_Assigned task:_
Set down the whole listing below exactly. The pictures stay out.

_Supplied material:_
*-*-*

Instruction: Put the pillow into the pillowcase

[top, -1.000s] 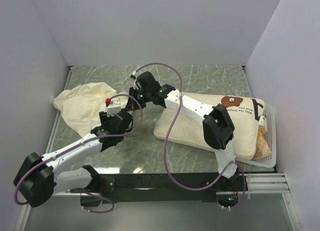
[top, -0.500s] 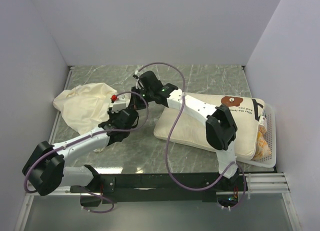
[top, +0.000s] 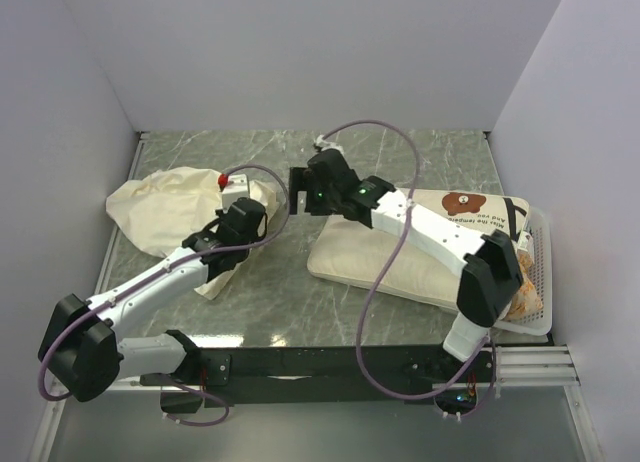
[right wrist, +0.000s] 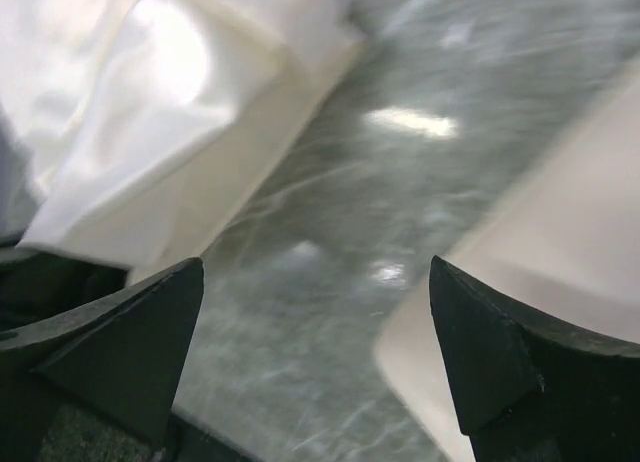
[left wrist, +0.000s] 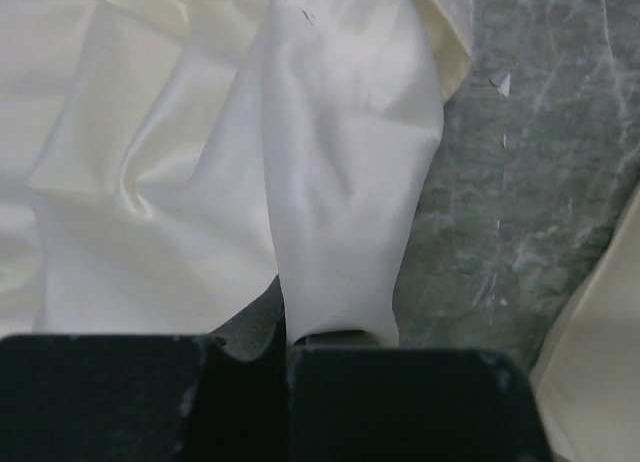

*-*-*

_Exercise answer:_
Instruction: Put the pillow into the pillowcase

[top, -1.000s] 
[top, -0.500s] 
[top, +0.000s] 
[right wrist, +0.000s] 
[left wrist, +0.000s] 

This concludes the output.